The sinner who has been reconciled to God in his person nevertheless drags behind him in his past a failure towards God, a failure towards love; it is true that at one moment in his history he failed the order of charity which should be reflected in every human undertaking. The event, this sin, remains a fact for ever; but by means of the sacraments it can take on another meaning in the entirety of its history, and this by means of new acts repairing the disorder; it is possible for us to restore God's honour, not only in our heart, but in the course of our history which is still being written. It is possible to change the profile of our past acts by means of new compensating acts. This is a marvellous conversion which the sacraments place within our reach! We become capable of offering to God a life really ordered by love. This is where the reflection we mentioned above concerning healing the past by means of present actions takes on its force. The sacraments do not only remove the sickness from suffering; they go infinitely farther; they transfigure and transvalue what was perversion and evil into an occasion and fruit of divine friendship.'

Father Bernard Bro, O.P.

The Gospel reading was the story of Zacchaeus today, who as everyone remembers if they ever heard the story as a child, climbed a sycamore tree to get a look at Jesus in the crowds.

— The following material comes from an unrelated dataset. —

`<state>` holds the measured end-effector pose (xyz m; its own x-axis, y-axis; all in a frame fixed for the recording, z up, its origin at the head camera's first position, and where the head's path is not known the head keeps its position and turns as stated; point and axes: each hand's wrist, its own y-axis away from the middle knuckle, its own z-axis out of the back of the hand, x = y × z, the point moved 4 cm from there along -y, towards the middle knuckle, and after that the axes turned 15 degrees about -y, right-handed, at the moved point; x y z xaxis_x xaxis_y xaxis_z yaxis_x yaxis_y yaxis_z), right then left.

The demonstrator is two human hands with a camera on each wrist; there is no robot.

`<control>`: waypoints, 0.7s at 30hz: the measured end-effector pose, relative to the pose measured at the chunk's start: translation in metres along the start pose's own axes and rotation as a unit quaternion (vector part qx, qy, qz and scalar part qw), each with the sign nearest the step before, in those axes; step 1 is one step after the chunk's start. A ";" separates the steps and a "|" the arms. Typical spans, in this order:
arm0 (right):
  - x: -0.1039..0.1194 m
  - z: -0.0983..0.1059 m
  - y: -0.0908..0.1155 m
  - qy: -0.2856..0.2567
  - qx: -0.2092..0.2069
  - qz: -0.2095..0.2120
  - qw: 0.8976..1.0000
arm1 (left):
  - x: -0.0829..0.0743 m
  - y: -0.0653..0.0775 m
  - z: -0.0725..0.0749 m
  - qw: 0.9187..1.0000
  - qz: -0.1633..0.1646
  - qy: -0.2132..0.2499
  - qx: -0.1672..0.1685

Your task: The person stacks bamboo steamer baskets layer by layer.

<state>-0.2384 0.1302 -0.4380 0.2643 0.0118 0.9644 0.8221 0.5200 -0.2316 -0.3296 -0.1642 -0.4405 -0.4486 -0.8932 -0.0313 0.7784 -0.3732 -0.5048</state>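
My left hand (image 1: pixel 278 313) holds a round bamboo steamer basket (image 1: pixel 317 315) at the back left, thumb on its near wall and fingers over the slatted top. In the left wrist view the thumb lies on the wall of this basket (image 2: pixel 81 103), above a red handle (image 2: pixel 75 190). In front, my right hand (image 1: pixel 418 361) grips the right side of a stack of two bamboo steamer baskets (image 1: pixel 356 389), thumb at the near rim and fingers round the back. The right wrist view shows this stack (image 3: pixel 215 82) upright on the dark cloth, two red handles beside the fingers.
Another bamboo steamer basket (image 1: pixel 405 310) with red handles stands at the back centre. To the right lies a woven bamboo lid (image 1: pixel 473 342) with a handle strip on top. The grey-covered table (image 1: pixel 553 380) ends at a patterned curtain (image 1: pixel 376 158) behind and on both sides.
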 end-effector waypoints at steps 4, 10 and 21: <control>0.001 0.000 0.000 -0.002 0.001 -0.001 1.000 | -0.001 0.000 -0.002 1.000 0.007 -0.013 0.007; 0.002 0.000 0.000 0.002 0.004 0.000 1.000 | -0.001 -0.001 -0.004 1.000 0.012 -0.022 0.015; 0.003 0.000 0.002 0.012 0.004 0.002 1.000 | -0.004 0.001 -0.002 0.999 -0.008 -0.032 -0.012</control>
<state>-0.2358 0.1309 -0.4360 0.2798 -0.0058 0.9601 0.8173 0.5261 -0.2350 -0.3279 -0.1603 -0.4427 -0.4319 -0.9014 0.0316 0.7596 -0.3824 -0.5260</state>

In the Magnificat magazine, Robert Barron quotes Thomas Merton, who said that many are in the grip of a 'promethean attitude' when it comes to morality. A belief that only a heroic stoicism will earn us divine love - if we live out certain moral commands then we will be worthy of God. He says that this is to get things backwards, as the story of Zacchaeus shows. Zacchaeus was a sinful tax collector, Jesus called to him "come down quickly, for today I must stay at your house." Then he promises to give half his possessions to the poor and pay back anyone he has wronged. So the moral reformation of Zacchaeus was preceded by the inrushing of divine grace - the encounter with Christ.

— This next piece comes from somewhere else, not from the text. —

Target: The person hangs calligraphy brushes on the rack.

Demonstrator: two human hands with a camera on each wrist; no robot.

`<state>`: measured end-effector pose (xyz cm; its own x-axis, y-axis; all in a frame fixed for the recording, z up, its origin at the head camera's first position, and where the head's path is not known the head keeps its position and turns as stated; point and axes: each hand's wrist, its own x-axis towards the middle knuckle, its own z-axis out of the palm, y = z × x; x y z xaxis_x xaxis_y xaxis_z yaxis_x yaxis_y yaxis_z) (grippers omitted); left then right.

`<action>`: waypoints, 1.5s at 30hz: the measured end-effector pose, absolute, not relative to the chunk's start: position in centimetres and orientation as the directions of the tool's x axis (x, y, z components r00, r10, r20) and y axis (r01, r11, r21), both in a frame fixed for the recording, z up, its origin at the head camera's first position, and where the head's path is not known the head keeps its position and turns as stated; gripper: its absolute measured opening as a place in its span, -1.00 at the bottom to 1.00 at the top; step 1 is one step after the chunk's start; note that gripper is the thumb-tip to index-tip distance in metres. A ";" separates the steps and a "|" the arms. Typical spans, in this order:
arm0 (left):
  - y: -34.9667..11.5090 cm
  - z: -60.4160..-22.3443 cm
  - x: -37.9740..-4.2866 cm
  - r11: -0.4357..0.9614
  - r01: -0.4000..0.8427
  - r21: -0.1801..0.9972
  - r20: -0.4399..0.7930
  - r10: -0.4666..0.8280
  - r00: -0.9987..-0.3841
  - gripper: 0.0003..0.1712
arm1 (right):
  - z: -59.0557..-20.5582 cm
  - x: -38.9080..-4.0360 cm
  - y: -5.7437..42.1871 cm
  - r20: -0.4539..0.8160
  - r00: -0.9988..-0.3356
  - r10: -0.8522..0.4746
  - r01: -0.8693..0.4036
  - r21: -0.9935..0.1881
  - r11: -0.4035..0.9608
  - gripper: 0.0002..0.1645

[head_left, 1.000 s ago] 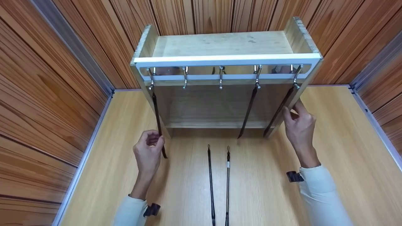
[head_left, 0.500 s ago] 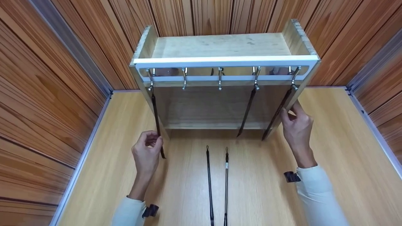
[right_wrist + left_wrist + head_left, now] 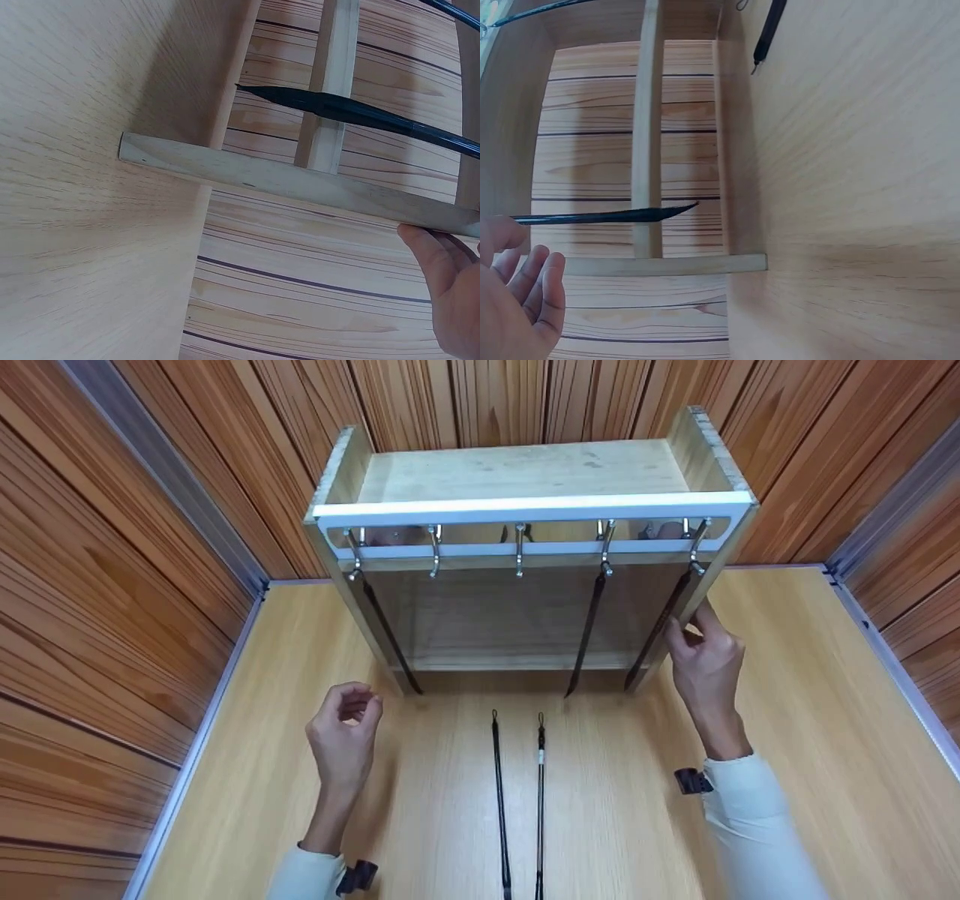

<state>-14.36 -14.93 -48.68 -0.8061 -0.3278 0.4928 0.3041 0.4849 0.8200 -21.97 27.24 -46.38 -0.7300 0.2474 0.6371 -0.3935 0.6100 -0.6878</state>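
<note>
Beside the left-end calligraphy brush point(image 3: 393, 637), my left hand point(image 3: 343, 750) hangs with loosely curled fingers, apart from it. This dark brush hangs tip down from a metal hook point(image 3: 352, 556) and slants toward the rack. In the left wrist view, its pointed tip point(image 3: 676, 212) shows past the fingers. My right hand point(image 3: 705, 675) holds the front edge of the wooden rack's right side panel point(image 3: 731, 544), thumb at the edge; some fingertips are hidden. Close to it hangs another calligraphy brush point(image 3: 651, 643), and one more brush point(image 3: 585, 630) hangs to its left.
Two dark calligraphy brushes, a left one point(image 3: 501, 802) and a right one point(image 3: 541, 810), lie on the table point(image 3: 600, 795) with their loops toward the rack. Two middle hooks carry no brush. Wood-patterned walls point(image 3: 112, 570) surround the table.
My left hand has let go of the left-end brush, whose tip has swung right and toward the rack. The right hand stays at the side panel.
</note>
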 end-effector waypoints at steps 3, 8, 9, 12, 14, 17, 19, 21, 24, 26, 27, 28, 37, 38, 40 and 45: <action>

Without the encounter with Christ provided by prayer and through the sacraments, we are bereft of the opportunity for grace to touch us. And a prayerful and sacramental life gives us the opportunities we need to keep returning to the wounded place within us where we hurt, and where we keep choosing to do wrong, and facing it with clear sight and a calm heart. Jesus calls us to make a descent into an interior abyss, there to be closer to him, so that he can come and stay with us today.

As Pope Francis said: "Christian morality is not a 'never-falling-down', but an 'always-getting-up-again'.